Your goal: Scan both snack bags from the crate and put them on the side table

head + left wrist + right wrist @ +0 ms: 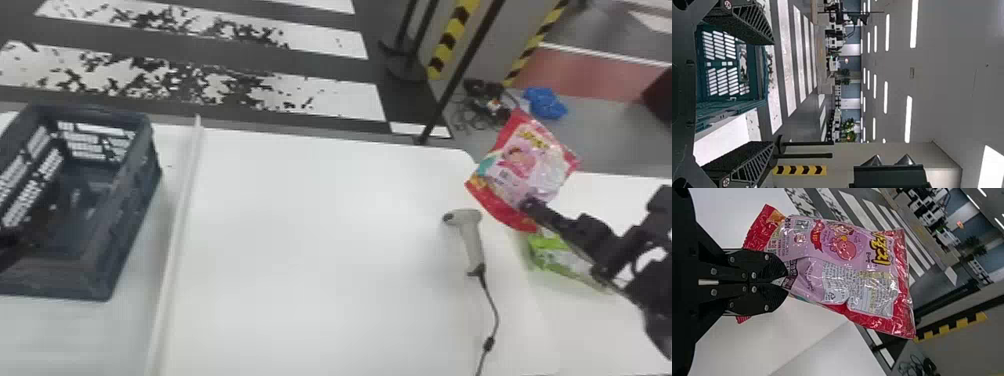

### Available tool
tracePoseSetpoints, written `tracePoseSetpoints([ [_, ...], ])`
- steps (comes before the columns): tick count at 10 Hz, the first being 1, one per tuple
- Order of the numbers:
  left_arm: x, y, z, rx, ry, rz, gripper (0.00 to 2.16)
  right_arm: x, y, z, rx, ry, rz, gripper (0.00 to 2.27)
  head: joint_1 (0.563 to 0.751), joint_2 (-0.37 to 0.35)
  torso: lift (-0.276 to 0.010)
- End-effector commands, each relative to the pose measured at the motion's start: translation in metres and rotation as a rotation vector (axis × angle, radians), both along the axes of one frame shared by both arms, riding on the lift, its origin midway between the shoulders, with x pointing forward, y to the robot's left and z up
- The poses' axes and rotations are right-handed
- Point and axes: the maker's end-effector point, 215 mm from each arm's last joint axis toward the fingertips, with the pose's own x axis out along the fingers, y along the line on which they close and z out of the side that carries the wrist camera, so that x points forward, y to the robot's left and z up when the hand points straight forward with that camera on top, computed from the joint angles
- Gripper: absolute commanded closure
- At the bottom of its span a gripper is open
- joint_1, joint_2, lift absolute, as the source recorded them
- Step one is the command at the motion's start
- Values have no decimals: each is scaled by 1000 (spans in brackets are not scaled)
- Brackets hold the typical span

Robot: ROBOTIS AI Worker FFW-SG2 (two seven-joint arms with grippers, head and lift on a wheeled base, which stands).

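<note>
My right pincer (787, 282) grips the red bag (864, 286), long axis roughly along my fingers; side table (590, 332) nearest this arm.

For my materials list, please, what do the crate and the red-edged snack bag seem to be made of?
The crate looks like rigid plastic, fairly matt: its thick, slotted walls seem moulded. The red-edged snack bag is probably thin printed plastic film, glossy, since it wrinkles and catches bright highlights; a foil layer inside is possible.
</note>
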Motion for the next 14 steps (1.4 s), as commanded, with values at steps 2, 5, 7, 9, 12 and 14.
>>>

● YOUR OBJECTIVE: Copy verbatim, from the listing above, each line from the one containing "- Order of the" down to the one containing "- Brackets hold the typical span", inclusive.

● SOLUTION:
- Order of the numbers:
  left_arm: x, y, z, rx, ry, rz, gripper (0.00 to 2.16)
  right_arm: x, y, z, rx, ry, rz, gripper (0.00 to 2.27)
  head: joint_1 (0.563 to 0.751), joint_2 (-0.37 to 0.35)
  torso: lift (-0.276 to 0.010)
- End-effector commands, each relative to the pose measured at the motion's start: translation in metres and rotation as a rotation vector (axis × angle, radians), both along the axes of one frame shared by both arms, riding on the lift, its origin midway between the shoulders, with x pointing forward, y to the robot's left and z up
- The poses' axes and rotations are right-handed
- Point and axes: the maker's end-effector point, 215 mm from each arm's last joint axis toward the fingertips, with the pose's own x axis out along the fingers, y along the line on which they close and z out of the side that carries the wrist camera, so that x points forward, y to the robot's left and z up when the hand points straight forward with that camera on top, computed from the joint angles
- Gripper: absolute commanded closure
- At the bottom of its span a gripper is open
- joint_1, joint_2, lift absolute, as the source recorded them
- Step one is the command at the motion's start
- Values have no decimals: each is scaled by 1000 (spans in brackets are not scaled)
- Brackets hold the typical span

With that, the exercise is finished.